From the listing below, copy every line with the word "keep".
↓↓↓
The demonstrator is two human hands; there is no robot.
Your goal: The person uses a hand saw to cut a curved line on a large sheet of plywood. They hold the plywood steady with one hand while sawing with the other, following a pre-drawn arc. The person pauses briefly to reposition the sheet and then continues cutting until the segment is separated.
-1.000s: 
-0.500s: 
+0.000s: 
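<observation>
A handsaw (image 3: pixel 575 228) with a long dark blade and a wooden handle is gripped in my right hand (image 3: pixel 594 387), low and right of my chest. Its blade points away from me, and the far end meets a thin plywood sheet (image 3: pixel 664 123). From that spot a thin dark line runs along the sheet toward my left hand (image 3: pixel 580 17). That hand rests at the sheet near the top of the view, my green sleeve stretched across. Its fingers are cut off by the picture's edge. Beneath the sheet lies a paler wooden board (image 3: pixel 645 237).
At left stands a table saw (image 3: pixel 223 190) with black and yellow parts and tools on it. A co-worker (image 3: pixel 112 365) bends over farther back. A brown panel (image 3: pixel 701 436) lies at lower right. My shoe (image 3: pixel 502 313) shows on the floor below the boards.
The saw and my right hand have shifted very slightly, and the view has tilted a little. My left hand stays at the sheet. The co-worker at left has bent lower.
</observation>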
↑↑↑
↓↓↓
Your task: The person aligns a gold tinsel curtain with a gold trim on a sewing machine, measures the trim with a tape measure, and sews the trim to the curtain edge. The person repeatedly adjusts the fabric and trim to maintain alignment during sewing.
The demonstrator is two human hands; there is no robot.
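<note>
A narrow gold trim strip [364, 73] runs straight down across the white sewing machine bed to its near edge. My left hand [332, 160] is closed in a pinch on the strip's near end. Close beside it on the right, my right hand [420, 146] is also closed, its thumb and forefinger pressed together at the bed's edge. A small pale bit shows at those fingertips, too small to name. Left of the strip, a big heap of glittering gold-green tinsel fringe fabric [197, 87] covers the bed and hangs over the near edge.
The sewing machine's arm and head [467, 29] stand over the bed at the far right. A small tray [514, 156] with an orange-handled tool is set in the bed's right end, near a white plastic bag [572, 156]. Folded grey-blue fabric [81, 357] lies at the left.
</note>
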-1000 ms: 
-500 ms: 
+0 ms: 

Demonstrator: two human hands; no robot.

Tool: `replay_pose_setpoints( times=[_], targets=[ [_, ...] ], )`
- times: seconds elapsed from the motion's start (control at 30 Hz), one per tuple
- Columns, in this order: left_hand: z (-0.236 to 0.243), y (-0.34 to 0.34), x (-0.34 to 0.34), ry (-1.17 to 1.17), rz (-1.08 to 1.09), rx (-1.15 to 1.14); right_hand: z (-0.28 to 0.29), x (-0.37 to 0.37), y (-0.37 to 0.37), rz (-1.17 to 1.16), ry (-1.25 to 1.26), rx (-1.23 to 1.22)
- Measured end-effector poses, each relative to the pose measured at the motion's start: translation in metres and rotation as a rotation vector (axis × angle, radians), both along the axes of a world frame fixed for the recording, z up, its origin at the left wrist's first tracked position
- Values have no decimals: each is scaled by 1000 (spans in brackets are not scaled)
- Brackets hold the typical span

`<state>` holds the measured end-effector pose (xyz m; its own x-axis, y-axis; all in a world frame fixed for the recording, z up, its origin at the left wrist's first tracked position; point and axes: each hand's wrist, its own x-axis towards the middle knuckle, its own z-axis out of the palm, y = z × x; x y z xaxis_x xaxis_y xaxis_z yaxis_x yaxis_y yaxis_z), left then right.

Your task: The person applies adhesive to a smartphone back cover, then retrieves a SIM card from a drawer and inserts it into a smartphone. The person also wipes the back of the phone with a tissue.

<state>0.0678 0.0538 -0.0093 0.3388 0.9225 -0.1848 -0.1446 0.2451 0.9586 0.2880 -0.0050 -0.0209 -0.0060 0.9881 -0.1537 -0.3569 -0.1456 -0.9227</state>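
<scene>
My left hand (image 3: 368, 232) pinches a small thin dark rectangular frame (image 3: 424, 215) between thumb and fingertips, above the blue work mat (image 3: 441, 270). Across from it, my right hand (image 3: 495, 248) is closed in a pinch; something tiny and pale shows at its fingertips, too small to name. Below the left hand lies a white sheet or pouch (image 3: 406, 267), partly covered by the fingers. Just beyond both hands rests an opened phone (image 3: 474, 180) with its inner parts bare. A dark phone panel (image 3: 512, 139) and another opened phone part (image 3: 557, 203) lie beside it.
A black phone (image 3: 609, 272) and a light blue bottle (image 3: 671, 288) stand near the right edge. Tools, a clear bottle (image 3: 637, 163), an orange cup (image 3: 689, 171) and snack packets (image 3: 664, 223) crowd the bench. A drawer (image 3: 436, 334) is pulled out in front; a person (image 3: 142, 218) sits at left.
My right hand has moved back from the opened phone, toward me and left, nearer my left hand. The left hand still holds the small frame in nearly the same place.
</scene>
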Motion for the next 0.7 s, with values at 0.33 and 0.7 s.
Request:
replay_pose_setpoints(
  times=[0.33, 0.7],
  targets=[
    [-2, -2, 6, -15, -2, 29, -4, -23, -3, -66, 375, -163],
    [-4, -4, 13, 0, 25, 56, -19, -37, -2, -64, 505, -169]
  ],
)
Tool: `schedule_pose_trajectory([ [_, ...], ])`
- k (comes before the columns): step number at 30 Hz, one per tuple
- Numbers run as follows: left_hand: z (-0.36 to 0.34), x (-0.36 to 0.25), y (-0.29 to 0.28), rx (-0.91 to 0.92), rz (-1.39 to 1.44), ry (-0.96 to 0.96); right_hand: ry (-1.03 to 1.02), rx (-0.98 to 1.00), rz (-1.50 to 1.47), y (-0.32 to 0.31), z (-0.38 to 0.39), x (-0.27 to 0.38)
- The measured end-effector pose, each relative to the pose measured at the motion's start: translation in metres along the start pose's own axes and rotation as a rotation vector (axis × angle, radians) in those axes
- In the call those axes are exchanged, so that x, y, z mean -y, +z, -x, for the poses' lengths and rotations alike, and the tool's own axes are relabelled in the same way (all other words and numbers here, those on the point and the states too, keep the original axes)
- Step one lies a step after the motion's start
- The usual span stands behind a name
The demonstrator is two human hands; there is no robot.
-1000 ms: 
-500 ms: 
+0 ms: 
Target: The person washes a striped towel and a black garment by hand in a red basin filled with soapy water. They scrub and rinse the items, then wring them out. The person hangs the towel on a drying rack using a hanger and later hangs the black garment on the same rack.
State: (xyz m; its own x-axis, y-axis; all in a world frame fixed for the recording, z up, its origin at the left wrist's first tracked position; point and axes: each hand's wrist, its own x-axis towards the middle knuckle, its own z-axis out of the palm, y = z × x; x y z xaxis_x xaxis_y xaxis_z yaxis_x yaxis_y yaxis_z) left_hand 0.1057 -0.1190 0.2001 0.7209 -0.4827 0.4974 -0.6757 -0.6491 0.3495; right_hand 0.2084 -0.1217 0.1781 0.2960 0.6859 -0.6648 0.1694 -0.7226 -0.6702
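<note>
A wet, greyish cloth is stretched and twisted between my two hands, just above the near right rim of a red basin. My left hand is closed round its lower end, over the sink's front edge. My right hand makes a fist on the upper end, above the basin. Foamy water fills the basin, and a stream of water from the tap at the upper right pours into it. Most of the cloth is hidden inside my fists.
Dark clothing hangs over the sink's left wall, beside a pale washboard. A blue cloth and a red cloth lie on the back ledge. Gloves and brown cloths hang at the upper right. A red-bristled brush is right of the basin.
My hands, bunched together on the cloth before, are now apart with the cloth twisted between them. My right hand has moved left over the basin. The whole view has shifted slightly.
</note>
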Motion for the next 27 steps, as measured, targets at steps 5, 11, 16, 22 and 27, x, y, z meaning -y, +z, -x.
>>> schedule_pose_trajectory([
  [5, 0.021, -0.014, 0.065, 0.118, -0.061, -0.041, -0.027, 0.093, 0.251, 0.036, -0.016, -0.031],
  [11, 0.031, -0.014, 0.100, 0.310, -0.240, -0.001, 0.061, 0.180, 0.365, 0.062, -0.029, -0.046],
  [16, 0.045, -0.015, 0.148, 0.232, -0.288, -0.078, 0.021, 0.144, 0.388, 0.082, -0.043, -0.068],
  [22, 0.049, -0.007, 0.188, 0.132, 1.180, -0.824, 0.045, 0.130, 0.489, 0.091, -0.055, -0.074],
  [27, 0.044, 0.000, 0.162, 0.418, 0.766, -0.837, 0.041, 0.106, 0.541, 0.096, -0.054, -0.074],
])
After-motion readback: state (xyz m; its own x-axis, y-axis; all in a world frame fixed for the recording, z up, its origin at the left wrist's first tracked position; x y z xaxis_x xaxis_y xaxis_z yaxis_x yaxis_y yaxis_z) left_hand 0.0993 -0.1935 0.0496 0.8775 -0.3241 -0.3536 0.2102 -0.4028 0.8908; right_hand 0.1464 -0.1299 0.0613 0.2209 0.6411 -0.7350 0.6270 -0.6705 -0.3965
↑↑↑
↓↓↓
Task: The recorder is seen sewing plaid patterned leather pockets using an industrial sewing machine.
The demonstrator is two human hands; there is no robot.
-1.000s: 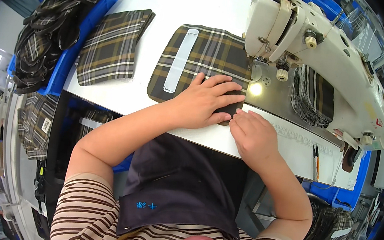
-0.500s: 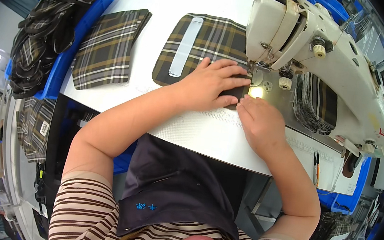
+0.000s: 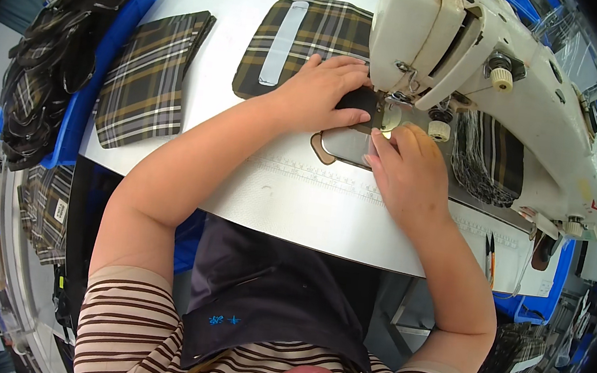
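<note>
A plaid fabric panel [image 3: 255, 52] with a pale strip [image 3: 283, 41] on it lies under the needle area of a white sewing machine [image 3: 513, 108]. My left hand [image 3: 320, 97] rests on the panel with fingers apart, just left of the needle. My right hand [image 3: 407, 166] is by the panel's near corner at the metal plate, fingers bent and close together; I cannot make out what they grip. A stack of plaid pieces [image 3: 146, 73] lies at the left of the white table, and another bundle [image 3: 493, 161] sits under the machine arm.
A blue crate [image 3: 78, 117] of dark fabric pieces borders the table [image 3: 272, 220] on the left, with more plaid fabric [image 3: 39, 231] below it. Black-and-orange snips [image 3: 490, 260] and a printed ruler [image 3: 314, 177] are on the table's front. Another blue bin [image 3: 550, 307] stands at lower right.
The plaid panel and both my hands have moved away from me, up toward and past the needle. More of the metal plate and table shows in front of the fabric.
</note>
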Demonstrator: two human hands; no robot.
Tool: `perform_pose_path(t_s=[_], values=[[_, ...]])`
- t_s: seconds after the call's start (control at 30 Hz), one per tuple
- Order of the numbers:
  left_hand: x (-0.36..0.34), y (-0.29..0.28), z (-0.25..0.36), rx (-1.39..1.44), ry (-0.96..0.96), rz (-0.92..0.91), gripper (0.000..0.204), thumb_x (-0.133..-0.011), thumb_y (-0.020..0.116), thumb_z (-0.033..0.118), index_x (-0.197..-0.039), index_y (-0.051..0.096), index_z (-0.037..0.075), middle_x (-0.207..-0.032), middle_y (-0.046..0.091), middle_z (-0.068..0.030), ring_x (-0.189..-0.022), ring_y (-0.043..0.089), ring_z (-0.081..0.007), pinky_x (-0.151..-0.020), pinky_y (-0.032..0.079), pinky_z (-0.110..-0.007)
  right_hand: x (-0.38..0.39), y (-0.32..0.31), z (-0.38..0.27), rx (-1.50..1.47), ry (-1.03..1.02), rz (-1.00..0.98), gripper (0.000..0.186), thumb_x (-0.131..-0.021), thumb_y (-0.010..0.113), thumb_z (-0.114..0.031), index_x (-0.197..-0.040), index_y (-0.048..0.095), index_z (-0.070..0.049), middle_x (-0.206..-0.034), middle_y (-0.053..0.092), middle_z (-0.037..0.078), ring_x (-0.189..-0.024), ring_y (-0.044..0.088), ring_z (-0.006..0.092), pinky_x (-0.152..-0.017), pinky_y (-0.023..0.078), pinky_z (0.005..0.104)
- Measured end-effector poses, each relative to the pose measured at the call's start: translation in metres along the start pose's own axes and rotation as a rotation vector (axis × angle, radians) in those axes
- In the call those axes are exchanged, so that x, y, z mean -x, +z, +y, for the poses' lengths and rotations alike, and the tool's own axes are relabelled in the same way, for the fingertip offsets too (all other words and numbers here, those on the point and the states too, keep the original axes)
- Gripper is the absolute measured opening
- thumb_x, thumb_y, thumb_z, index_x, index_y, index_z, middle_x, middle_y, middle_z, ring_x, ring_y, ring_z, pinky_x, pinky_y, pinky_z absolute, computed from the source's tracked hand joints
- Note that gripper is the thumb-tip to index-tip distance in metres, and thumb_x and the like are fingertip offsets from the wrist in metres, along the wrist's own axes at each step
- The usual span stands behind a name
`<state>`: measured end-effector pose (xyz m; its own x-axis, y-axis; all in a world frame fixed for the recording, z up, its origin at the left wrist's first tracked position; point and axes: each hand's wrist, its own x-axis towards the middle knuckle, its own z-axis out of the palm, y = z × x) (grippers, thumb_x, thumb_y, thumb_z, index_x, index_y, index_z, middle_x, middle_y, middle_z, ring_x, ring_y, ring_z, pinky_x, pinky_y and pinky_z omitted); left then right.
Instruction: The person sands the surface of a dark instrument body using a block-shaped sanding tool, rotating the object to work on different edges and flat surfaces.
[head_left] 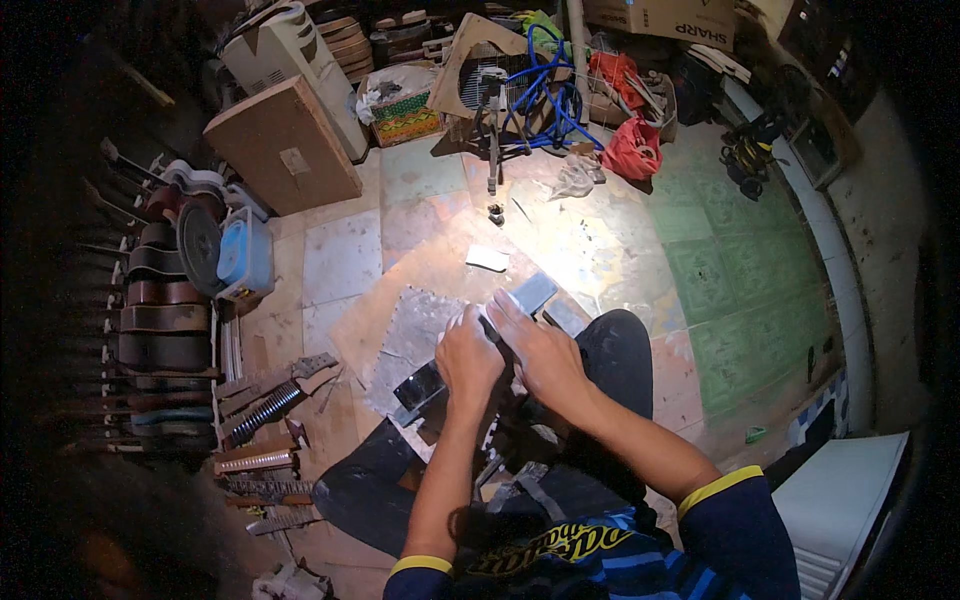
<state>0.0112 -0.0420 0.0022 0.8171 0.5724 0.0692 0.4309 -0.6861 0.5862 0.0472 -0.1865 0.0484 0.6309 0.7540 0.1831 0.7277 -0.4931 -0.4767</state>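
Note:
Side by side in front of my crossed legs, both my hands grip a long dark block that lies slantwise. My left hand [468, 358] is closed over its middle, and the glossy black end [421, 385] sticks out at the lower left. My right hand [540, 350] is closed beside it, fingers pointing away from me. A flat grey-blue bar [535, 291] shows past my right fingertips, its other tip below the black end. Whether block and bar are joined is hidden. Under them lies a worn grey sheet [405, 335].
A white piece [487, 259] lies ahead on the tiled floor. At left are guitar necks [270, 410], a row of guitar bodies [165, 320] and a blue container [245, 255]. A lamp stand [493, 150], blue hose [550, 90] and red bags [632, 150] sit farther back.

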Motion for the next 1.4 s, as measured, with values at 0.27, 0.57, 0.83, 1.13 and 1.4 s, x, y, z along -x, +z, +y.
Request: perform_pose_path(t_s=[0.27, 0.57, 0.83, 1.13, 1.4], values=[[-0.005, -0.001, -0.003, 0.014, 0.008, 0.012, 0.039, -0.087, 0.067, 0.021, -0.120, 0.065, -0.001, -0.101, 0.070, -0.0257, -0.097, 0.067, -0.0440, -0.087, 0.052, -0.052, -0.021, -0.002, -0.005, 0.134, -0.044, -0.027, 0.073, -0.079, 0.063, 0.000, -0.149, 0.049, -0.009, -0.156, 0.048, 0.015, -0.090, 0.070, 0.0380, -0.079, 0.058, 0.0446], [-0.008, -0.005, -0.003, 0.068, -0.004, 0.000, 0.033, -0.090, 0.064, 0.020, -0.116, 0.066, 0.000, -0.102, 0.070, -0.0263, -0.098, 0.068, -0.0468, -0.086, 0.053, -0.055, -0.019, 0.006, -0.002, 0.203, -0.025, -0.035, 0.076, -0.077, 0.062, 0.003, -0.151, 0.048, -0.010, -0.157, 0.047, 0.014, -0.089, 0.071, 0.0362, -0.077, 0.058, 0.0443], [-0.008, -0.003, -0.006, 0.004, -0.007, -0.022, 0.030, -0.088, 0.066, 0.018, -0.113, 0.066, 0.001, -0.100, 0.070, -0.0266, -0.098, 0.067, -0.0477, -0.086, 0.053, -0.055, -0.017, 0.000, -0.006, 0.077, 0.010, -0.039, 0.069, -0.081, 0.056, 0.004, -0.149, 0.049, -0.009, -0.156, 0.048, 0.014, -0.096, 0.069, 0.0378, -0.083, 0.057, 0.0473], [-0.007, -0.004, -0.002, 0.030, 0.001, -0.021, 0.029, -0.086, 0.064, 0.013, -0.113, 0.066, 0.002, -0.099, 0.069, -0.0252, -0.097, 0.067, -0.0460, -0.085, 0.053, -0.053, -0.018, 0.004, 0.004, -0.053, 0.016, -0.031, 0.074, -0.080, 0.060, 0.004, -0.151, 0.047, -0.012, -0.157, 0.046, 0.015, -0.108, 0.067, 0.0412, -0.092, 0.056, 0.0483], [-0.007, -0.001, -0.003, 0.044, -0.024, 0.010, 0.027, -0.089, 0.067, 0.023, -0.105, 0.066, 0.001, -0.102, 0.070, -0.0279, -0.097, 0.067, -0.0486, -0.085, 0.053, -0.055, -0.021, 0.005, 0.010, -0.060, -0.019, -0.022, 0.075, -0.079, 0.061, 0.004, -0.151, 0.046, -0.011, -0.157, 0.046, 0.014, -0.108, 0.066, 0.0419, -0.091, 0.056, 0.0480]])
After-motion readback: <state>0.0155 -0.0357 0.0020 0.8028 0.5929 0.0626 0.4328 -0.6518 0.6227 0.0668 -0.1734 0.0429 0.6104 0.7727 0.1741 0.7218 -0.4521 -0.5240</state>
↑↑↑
OUTPUT FOR THIS TASK:
- In the call those axes are exchanged, so that x, y, z mean -y, +z, -x, for the poses' lengths and rotations alike, and the tool's own axes are relabelled in the same way (all other words and numbers here, those on the point and the states too, keep the original axes)
- In the call those axes are exchanged, so that x, y, z mean -x, +z, +y, for the poses' lengths and rotations alike, and the tool's own axes are relabelled in the same way, for the fingertip offsets too (all other words and numbers here, those on the point and the states too, keep the original axes)

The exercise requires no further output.